• **Goal of the exercise**
The line with "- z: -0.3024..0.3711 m", the line with "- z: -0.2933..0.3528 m", and all lines between them in the material below: return these exactly, and no others.

====== Provided data

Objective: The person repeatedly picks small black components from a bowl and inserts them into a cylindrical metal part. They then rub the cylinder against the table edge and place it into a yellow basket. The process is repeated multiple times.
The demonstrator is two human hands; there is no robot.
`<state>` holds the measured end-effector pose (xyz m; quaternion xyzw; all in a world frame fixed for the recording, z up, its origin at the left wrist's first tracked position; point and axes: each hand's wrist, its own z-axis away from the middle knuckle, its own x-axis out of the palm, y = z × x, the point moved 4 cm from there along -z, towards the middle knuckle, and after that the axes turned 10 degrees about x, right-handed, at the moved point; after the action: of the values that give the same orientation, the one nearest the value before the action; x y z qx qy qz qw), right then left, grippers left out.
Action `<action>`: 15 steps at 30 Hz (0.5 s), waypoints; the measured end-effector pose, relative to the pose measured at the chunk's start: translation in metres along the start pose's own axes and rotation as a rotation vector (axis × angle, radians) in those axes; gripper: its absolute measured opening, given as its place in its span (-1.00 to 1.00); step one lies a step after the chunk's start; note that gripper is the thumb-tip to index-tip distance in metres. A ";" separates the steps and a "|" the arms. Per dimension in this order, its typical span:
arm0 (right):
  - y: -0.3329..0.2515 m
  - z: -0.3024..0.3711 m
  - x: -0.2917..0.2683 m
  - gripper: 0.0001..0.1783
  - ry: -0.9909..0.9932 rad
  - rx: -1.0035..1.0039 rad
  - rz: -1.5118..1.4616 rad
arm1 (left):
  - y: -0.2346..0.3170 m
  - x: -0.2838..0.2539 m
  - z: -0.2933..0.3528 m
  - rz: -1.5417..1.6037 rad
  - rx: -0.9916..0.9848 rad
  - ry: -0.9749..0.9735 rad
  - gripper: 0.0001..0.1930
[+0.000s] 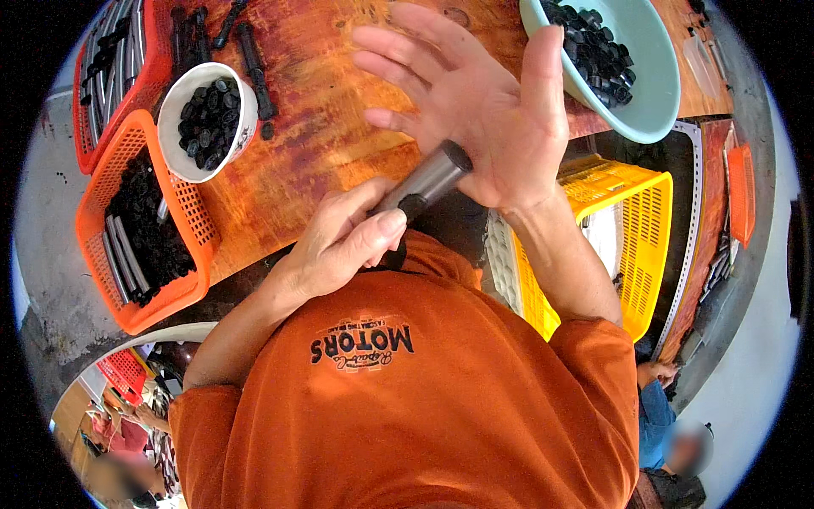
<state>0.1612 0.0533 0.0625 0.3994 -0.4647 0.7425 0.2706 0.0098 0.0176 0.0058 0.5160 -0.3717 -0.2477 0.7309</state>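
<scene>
My left hand [352, 229] is closed around a dark grey metal tube [430, 176] with a black end, tilted up to the right. A black part shows on the tube beside my thumb. The tube's far end meets the base of my right palm. My right hand [483, 102] is spread flat with the palm showing and fingers apart, gripping nothing. To the left, a white bowl [176, 127] holds many small black caps [208, 123]. At upper right, a pale blue basin [653, 76] contains black ring-like pieces [602, 64].
An orange basket [140, 318] at left holds black parts and grey tubes; a red basket [161, 76] with tubes is beyond it. Black rods [254, 68] lie on the wooden table [326, 110]. A yellow crate [644, 246] stands at right. Other people are at both lower sides.
</scene>
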 end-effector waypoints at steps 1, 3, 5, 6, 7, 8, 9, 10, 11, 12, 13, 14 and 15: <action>0.001 0.001 -0.001 0.14 0.012 -0.002 0.014 | -0.001 0.000 0.000 0.028 -0.008 0.006 -0.62; 0.002 0.003 0.000 0.15 0.080 0.006 0.045 | 0.003 -0.001 0.000 -0.135 0.061 -0.016 -0.62; 0.002 0.006 0.008 0.16 0.158 0.018 0.064 | 0.001 -0.002 0.000 -0.240 0.155 -0.017 -0.65; 0.002 0.008 0.012 0.17 0.178 0.019 0.064 | 0.002 -0.002 0.000 -0.257 0.204 0.007 -0.66; 0.002 0.009 0.016 0.17 0.164 0.011 0.048 | 0.004 -0.003 0.000 -0.274 0.253 0.030 -0.67; 0.003 0.008 0.013 0.15 0.086 -0.034 0.041 | 0.005 -0.003 0.000 -0.290 0.302 0.054 -0.68; 0.005 0.007 0.011 0.13 0.003 -0.074 0.032 | 0.009 -0.003 0.000 -0.354 0.422 0.054 -0.68; 0.010 0.003 -0.001 0.09 -0.140 -0.156 0.032 | 0.014 -0.001 -0.003 -0.417 0.543 0.047 -0.68; 0.012 0.005 -0.006 0.07 -0.177 -0.192 0.026 | 0.019 0.001 -0.003 -0.479 0.665 0.041 -0.68; 0.014 0.004 -0.007 0.05 -0.214 -0.226 0.016 | 0.019 0.000 -0.004 -0.492 0.673 0.028 -0.67; 0.015 0.008 -0.003 0.03 -0.143 -0.215 -0.001 | 0.020 -0.001 -0.003 -0.505 0.680 0.015 -0.67; 0.016 0.009 -0.002 0.02 -0.072 -0.203 -0.019 | 0.020 -0.002 -0.002 -0.518 0.687 0.002 -0.66; 0.015 0.009 -0.002 0.00 -0.067 -0.207 -0.026 | 0.021 -0.002 -0.001 -0.520 0.693 0.020 -0.65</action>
<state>0.1536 0.0383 0.0557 0.3997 -0.5425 0.6733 0.3043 0.0085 0.0267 0.0246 0.8098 -0.2834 -0.2792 0.4313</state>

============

• **Final answer**
  - z: -0.3024..0.3711 m
  - x: -0.2917..0.2683 m
  - gripper: 0.0001..0.1783
  - ry: -0.9909..0.9932 rad
  - rx: -1.0035..1.0039 rad
  - rz: -1.5118..1.4616 rad
arm1 (left):
  - y: -0.2346..0.3170 m
  - x: -0.2838..0.2539 m
  - z: -0.2933..0.3528 m

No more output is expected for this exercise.